Nunca gostei das personagens Tico e Teco (me recuso a chamá-los de Chip and Dale). Para falar a verdade, sempre os detestei. Especialmente Teco, sempre o achei irritantemente estúpido. Por isso, quando Chip n’ Dale: Rescue Rangers (Tico e Teco: Defensores da Lei) foi anunciado, reagi tanto com indiferença quanto descrença, uma vez que o projeto parecia, à primeira vista, muito genérico. Felizmente, minhas expectativas estavam equivocadas, o que permitiu com que o filme me surpreendesse com toda sua ousadia, criatividade e diversão!
Sim, isso mesmo. Ousadia! Nunca imaginei que um filme de propriedade Disney fosse citar tantas marcas de suas concorrentes, muito menos usá-las em tela como parte de sua trama! É divertidíssimo ver personagens tão distintas de diferentes patentes compartilhando tela. E isso funciona assim tão bem, pois a participação dessas personagens não se faz de forma gratuita, estando lá apenas para chamar a atenção do público e servir de publicidade para o filme. A presença dessas diferentes marcas serve como grande alívio cômico para o longa, mas também serve como um importante elemento para firmar o tom de diversão caótica do filme.
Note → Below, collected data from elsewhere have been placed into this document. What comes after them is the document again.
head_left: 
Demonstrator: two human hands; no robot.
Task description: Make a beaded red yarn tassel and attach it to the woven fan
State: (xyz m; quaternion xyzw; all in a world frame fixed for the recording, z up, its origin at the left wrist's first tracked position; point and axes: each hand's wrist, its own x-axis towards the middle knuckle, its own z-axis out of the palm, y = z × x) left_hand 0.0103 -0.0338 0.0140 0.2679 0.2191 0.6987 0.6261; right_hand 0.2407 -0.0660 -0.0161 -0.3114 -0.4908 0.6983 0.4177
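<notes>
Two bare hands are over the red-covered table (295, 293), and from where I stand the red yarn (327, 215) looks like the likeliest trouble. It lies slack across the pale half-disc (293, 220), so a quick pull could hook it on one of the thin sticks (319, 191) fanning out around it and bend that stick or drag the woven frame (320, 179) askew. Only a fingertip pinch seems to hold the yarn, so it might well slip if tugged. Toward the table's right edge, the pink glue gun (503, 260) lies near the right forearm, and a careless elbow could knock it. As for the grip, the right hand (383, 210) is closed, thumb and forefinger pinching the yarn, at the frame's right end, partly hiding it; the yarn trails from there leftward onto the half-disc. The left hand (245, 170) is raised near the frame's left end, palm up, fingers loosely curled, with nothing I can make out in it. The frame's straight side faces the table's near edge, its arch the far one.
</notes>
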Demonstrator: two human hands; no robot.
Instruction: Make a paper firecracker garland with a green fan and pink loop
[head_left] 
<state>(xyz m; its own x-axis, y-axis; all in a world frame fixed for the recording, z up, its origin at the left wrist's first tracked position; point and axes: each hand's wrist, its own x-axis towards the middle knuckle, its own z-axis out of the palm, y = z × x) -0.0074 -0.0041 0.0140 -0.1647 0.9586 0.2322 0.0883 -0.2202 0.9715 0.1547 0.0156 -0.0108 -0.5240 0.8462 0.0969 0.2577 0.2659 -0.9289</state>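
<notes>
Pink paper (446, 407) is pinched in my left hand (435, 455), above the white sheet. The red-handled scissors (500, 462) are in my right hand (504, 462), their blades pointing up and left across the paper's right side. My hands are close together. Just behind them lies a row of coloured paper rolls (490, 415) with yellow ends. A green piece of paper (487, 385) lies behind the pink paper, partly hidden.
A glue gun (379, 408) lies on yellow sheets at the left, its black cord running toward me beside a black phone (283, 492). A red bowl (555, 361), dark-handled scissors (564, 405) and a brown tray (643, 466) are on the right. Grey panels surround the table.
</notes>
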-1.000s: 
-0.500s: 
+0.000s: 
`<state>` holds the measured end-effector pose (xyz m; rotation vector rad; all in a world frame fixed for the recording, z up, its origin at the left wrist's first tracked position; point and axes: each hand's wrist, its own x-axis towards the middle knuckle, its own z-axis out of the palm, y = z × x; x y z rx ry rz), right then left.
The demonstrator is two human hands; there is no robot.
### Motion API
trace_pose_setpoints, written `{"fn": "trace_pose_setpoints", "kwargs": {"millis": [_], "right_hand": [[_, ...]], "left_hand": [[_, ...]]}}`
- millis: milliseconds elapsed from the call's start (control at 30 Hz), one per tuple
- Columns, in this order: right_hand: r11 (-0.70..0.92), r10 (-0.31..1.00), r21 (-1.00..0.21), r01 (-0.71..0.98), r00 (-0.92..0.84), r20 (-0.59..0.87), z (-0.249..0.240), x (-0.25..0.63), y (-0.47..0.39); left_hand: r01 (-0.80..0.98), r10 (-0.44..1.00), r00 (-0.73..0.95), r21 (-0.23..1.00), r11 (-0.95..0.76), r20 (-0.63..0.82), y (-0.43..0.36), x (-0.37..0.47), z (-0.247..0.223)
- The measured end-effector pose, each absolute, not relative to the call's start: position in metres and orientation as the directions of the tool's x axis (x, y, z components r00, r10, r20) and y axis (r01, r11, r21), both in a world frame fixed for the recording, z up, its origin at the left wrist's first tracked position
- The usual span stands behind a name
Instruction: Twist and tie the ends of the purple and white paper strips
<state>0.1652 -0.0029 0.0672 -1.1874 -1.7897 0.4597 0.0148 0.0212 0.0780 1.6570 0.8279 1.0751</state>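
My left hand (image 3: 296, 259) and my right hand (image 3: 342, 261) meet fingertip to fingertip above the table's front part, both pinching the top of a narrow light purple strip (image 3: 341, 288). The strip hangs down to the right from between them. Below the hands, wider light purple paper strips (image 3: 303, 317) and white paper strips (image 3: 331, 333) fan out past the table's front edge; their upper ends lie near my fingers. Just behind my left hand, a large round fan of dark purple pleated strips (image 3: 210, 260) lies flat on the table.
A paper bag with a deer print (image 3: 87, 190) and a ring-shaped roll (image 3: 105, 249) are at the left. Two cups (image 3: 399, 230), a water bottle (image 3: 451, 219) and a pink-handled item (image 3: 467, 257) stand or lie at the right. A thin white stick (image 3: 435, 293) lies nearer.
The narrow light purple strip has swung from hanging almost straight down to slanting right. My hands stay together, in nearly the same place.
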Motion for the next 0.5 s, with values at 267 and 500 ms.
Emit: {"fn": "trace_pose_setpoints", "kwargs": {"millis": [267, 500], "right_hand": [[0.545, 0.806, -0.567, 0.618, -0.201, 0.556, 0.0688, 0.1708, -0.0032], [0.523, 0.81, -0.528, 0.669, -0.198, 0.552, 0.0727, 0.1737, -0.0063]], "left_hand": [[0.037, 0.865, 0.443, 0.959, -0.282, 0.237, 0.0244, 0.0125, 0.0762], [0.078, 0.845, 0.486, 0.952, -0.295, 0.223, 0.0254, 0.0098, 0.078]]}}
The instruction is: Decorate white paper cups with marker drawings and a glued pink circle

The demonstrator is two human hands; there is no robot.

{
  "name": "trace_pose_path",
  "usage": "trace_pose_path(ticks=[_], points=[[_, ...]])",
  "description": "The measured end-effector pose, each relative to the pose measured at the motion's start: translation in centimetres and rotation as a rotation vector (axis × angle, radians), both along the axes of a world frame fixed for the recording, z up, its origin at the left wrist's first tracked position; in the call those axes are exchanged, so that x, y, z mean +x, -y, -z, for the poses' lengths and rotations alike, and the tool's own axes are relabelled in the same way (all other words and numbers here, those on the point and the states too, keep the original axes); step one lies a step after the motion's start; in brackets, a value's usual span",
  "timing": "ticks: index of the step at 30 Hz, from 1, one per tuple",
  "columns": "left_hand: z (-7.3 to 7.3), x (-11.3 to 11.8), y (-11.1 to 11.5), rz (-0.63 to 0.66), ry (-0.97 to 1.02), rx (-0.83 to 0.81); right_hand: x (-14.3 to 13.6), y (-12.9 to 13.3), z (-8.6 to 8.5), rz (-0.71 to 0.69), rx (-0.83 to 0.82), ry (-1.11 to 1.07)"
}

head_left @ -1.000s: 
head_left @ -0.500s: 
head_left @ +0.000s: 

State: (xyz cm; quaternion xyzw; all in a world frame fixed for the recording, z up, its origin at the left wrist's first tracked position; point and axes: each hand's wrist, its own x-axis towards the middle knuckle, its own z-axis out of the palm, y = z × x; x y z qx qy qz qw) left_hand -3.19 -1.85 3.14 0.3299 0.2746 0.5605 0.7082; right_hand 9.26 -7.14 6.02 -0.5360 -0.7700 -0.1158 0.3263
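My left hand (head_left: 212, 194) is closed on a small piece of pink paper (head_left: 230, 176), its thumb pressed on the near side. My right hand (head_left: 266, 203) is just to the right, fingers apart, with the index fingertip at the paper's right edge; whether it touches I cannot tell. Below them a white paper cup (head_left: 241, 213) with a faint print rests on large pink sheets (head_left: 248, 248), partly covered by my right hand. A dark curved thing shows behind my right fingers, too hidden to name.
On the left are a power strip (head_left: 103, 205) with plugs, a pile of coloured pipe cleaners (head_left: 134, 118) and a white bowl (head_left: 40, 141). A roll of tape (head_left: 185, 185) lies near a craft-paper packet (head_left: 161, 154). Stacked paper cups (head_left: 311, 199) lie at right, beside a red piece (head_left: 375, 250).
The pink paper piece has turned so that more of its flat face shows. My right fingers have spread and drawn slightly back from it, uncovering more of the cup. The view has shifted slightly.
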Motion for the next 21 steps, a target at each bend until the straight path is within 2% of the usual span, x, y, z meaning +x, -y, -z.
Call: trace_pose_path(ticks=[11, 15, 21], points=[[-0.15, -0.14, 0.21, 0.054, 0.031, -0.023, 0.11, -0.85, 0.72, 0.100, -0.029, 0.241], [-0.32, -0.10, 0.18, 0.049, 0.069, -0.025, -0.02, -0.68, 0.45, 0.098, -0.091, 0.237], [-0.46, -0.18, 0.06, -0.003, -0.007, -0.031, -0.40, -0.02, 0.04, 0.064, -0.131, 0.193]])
Dan Gregor e Doug Mand sabiam o que estavam fazendo ao escrever este argumento. Ambos aproveitam muito bem todo o material que lhes foi disponibilizado. Temos nostalgia e homenagem ao universo Disney, desconstruções e brincadeiras com personagens consagrados da casa, e, o que mais surpreende, piadas feitas não só com queridos personagens vizinhos, como com fiascos e polêmicas das concorrentes. Dois dos melhores exemplos disso são a brincadeira com o filme Batman v Superman – que faz um crossover dentro de um crossover, no melhor estilo Inception, com o E.T. de Steven Spielberg – e a participação especial do famigerado Ugly Sonic (Sonic Feio), que personifica o visual rejeitado pelo público da adaptação live action do clássico videogame.
Então, no meio de toda essa confusão, é de se esperar que a mistura de live action com animações 2D e 3D seja uma completa bagunça e não funcione de forma harmônica, certo? Pois é. Mas o que parece ser um complicador para o filme, acaba funcionando como uma carta na manga. A dupla de argumentistas e o realizador da obra, Akiva Schaffer, aproveitam dessa estranheza para criar uma trama repleta de metalinguagem, entrando em assuntos diversos, como a evolução da tecnologia visual com a dominância do 3D, e a obsolência das animações 2D. É divertida a referência ao famoso termo vale da estranheza, mas o destaque fica para a excelente tirada para com o visual de Teco, que passa por um processo cirúrgico semelhante à uma harmonização facial, e deixa seu visual tradicional por um modelo 3D super realista. Parabéns para a mente por trás dessa ideia sensacional!
Outro acerto do filme é trabalhar bem a nostalgia. É claro, como não sou fã das personagens, não fui impactado completamente por esse viés. Mas fica nítido, durante toda duração do longa, que a obra foi concebida com enorme carinho e respeito ao seriado original dos dois esquilos. O que me conquistou de vez em Rescue Rangers, foi a retomada de algo que o Manoelzinho tanto amava quando criança: o sentimento de que, se tratando de audiovisual, tudo é possível. Filmes que mesclam diferentes abordagens visuais, como o clássico Space Jam, sempre me encantaram por mostrarem que não existem limites para a imaginação.
Mas, para não dizer que apenas rasguei elogios aqui, em certo momento o argumento, que se mostra muito criativo em quase toda rodagem do filme, demonstra preguiça quando, no clímax de seu segundo ato, literalmente atira as personagens de cara em um conflito estupidamente evitável. Essa fragilidade não chega a irritar, mas seu caráter desnecessário é óbvio demais para passar despercebido. Pelo menos, em seguida, nos divertimos com brincadeiras com plot twists bobos que certamente vão funcionar muito bem com as crianças.
Que bela surpresa é poder me divertir com personagens das quais não suportava no passado. Chip ‘n Dale: Rescue Rangers chega não só para impressionar com a sua ousadia, mas também para provar que a mistura de live action com animação ainda funciona sim, e muito bem! Nunca pensei que fosse dizer isso, mas como é bom ter esse filme entre nós!